_Task brief_: Everything in the data below except the pictures must be repeated word for word.

* * * * *

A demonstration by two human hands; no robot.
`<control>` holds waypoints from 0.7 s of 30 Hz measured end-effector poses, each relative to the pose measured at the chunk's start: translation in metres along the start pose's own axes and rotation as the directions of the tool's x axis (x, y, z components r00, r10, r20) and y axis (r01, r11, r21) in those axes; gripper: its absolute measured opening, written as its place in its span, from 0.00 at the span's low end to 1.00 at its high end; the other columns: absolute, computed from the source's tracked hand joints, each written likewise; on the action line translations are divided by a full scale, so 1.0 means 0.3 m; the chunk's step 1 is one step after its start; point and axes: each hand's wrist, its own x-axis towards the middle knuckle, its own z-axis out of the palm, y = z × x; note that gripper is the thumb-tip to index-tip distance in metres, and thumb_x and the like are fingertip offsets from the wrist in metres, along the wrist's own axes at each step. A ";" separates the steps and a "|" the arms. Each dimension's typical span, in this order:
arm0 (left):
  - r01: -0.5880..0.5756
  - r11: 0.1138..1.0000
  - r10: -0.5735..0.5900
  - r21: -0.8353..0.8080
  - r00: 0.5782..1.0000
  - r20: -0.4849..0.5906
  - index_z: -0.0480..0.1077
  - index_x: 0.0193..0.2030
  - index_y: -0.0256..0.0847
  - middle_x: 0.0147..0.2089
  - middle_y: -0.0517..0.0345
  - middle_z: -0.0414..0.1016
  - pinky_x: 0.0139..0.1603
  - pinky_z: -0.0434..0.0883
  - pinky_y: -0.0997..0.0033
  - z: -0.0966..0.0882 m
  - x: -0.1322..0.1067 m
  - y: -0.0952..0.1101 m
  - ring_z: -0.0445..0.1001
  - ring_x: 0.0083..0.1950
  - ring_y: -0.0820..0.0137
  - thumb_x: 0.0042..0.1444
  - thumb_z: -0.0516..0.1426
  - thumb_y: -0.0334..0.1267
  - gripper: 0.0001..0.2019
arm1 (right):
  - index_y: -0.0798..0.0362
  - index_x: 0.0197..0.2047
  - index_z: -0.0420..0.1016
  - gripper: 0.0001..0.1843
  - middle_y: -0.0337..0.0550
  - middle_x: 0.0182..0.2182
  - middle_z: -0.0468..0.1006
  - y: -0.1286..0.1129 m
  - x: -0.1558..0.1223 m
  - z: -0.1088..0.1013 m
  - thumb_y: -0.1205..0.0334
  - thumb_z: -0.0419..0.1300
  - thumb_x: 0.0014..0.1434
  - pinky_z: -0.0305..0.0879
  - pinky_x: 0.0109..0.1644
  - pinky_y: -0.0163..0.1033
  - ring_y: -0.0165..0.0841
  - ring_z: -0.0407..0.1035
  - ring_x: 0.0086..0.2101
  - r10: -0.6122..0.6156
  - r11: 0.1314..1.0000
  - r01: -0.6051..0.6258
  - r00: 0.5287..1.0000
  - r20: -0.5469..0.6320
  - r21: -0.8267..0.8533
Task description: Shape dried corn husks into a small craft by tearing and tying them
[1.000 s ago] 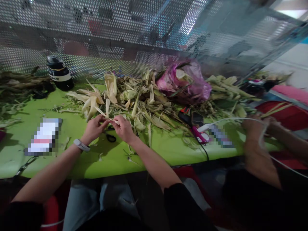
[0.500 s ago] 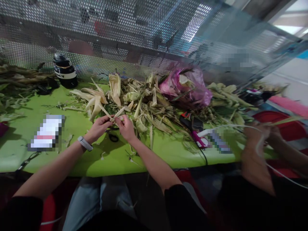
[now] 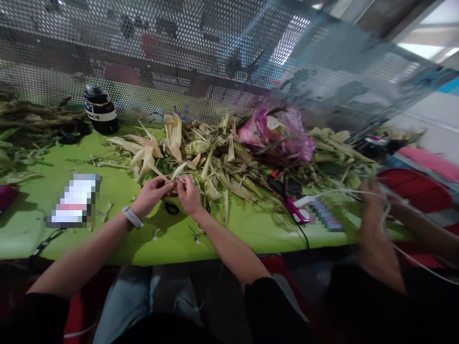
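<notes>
My left hand (image 3: 153,192) is closed in a pinch on a pale strip of corn husk (image 3: 178,171), close above the green table. Pressed near it, my right hand (image 3: 189,195) pinches the same husk, whose lower end is hidden by my fingers. Wide pale corn husks (image 3: 144,160) lie just beyond my left hand, and one cupped husk (image 3: 173,136) stands up behind them. A black ring-shaped loop, perhaps a scissors handle (image 3: 171,207), lies under my hands.
Heaped dry husks (image 3: 236,177) and a pink plastic bag (image 3: 276,136) fill the back. A black bottle (image 3: 101,112) stands back left, a phone (image 3: 73,200) front left. Right, a magenta device (image 3: 298,212) with a white cable lies near another person's hand (image 3: 373,196). A perforated metal screen (image 3: 201,62) borders the table.
My hands have come slightly lower and to the right, still together on the husk. The other person's hands have shifted a little left. The camera view has moved slightly.
</notes>
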 end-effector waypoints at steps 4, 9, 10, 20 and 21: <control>-0.038 0.999 0.041 0.030 0.996 -0.082 0.69 0.28 0.36 0.26 0.63 0.69 0.32 0.71 0.74 -0.027 0.029 -0.011 0.68 0.27 0.76 0.40 0.70 0.50 0.20 | 0.51 0.42 0.65 0.19 0.35 0.22 0.71 -0.005 0.003 -0.010 0.43 0.54 0.62 0.60 0.28 0.35 0.30 0.66 0.22 0.034 0.990 -0.040 0.999 0.042 0.138; -0.044 0.993 0.054 0.105 0.994 -0.096 0.68 0.27 0.37 0.25 0.64 0.67 0.28 0.70 0.75 -0.052 0.053 -0.023 0.67 0.26 0.77 0.40 0.69 0.51 0.21 | 0.51 0.43 0.68 0.18 0.32 0.19 0.66 -0.003 0.001 -0.024 0.45 0.57 0.61 0.58 0.28 0.35 0.28 0.61 0.20 -0.055 0.992 0.043 0.993 0.104 0.115; -0.046 0.993 0.057 0.108 0.994 -0.095 0.68 0.26 0.37 0.24 0.64 0.67 0.28 0.70 0.75 -0.054 0.056 -0.026 0.67 0.25 0.77 0.40 0.69 0.51 0.20 | 0.51 0.43 0.68 0.17 0.33 0.20 0.67 -0.001 0.002 -0.025 0.45 0.56 0.62 0.57 0.28 0.35 0.28 0.61 0.20 -0.076 0.992 0.063 0.990 0.121 0.108; -0.017 0.997 0.021 0.079 0.999 -0.041 0.70 0.29 0.36 0.27 0.62 0.70 0.28 0.70 0.75 -0.059 0.059 -0.017 0.70 0.28 0.76 0.39 0.70 0.51 0.21 | 0.52 0.41 0.71 0.18 0.32 0.18 0.65 0.005 0.016 -0.036 0.45 0.55 0.63 0.54 0.27 0.34 0.27 0.58 0.20 -0.093 0.992 0.081 0.987 0.130 0.092; -0.020 0.996 0.023 0.083 0.999 -0.037 0.71 0.28 0.36 0.27 0.61 0.71 0.28 0.70 0.75 -0.060 0.059 -0.012 0.71 0.28 0.75 0.39 0.70 0.51 0.21 | 0.52 0.41 0.71 0.18 0.32 0.18 0.65 0.003 0.016 -0.037 0.45 0.55 0.62 0.54 0.27 0.34 0.27 0.58 0.20 -0.082 0.992 0.070 0.989 0.119 0.101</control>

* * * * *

_Written solution_:
A demonstration by two human hands; no robot.
`<control>` holds waypoints from 0.7 s of 30 Hz measured end-effector poses, each relative to the pose measured at the chunk's start: translation in metres along the start pose's own axes and rotation as the directions of the tool's x axis (x, y, z components r00, r10, r20) and y axis (r01, r11, r21) in those axes; gripper: its absolute measured opening, written as its place in its span, from 0.00 at the span's low end to 1.00 at its high end; the other columns: absolute, computed from the source's tracked hand joints, each written likewise; on the action line translations are divided by a full scale, so 1.0 means 0.3 m; the chunk's step 1 is one step after its start; point and axes: each hand's wrist, its own x-axis towards the middle knuckle, its own z-axis out of the palm, y = z × x; note that gripper is the thumb-tip to index-tip distance in metres, and thumb_x and the like are fingertip offsets from the wrist in metres, along the wrist's own axes at each step. A ";" separates the steps and a "|" the arms. Each dimension's typical span, in this order:
arm0 (left):
  - r01: -0.5880..0.5756
  - r11: 0.1138..1.0000
  - r10: -0.5735..0.5900
  - r21: -0.8353..0.8080
  - r00: 0.5782..1.0000
  - r20: -0.4849..0.5906
  - index_z: -0.0480..0.1077
  - index_x: 0.0193..0.2030
  - index_y: -0.0256..0.0847
  - middle_x: 0.0147..0.2089
  - middle_y: -0.0517..0.0345
  - middle_z: -0.0414..0.1016
  - pinky_x: 0.0139..0.1603
  - pinky_z: -0.0434..0.0883
  - pinky_y: -0.0997..0.0033
  - z: -0.0966..0.0882 m
  - x: -0.1322..0.1067 m
  - y: -0.0952..0.1101 m
  - ring_z: -0.0445..0.1001
  - ring_x: 0.0083..0.1950
  - ring_y: -0.0820..0.0137
  - thumb_x: 0.0042..0.1444
  - thumb_z: -0.0516..0.1426
  - thumb_y: -0.0334..0.1267
  - gripper: 0.0001..0.2019
arm1 (right):
  - index_y: -0.0798..0.0362
  - index_x: 0.0197..0.2047
  - index_z: -0.0420..0.1016
  - gripper: 0.0001..0.1843
  - middle_y: -0.0337..0.0550
  - middle_x: 0.0182..0.2182
  - middle_z: -0.0468..0.1006
  - y: -0.1286..0.1129 m
  - x: -0.1558..0.1223 m
  - z: -0.1088..0.1013 m
  - thumb_y: -0.1205..0.0334
  - thumb_z: -0.0419..0.1300
  - thumb_x: 0.0014..0.1434
  - pinky_z: -0.0305..0.0879
  - pinky_x: 0.0109..0.1644
  - pinky_y: -0.0163..0.1033
  - ring_y: -0.0165..0.0841
  - ring_z: -0.0407..0.1035
  - ring_x: 0.0086..0.2101
  - r10: -0.6122..0.6156
  - r11: 0.1314..1.0000
  - r01: -0.6051..0.6258
  - r00: 0.5287..1.0000
  - r20: -0.5469..0.6320
  - r21: -0.8267..0.8533
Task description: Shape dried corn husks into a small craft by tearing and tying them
[1.000 s ago] 
[0.500 s ago] 
[now] 
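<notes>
My left hand (image 3: 153,192) is closed in a pinch on a pale strip of corn husk (image 3: 178,171), close above the green table. Pressed near it, my right hand (image 3: 189,195) pinches the same husk, whose lower end is hidden by my fingers. Wide pale corn husks (image 3: 144,160) lie just beyond my left hand, and one cupped husk (image 3: 173,136) stands up behind them. A black ring-shaped loop, perhaps a scissors handle (image 3: 171,207), lies under my hands.
Heaped dry husks (image 3: 236,177) and a pink plastic bag (image 3: 276,136) fill the back. A black bottle (image 3: 101,112) stands back left, a phone (image 3: 73,200) front left. Right, a magenta device (image 3: 298,212) with a white cable lies near another person's hand (image 3: 373,196). A perforated metal screen (image 3: 201,62) borders the table.
My hands have come slightly lower and to the right, still together on the husk. The other person's hands have shifted a little left. The camera view has moved slightly.
</notes>
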 end-effector waypoints at steps 4, 9, 10, 20 and 21: <control>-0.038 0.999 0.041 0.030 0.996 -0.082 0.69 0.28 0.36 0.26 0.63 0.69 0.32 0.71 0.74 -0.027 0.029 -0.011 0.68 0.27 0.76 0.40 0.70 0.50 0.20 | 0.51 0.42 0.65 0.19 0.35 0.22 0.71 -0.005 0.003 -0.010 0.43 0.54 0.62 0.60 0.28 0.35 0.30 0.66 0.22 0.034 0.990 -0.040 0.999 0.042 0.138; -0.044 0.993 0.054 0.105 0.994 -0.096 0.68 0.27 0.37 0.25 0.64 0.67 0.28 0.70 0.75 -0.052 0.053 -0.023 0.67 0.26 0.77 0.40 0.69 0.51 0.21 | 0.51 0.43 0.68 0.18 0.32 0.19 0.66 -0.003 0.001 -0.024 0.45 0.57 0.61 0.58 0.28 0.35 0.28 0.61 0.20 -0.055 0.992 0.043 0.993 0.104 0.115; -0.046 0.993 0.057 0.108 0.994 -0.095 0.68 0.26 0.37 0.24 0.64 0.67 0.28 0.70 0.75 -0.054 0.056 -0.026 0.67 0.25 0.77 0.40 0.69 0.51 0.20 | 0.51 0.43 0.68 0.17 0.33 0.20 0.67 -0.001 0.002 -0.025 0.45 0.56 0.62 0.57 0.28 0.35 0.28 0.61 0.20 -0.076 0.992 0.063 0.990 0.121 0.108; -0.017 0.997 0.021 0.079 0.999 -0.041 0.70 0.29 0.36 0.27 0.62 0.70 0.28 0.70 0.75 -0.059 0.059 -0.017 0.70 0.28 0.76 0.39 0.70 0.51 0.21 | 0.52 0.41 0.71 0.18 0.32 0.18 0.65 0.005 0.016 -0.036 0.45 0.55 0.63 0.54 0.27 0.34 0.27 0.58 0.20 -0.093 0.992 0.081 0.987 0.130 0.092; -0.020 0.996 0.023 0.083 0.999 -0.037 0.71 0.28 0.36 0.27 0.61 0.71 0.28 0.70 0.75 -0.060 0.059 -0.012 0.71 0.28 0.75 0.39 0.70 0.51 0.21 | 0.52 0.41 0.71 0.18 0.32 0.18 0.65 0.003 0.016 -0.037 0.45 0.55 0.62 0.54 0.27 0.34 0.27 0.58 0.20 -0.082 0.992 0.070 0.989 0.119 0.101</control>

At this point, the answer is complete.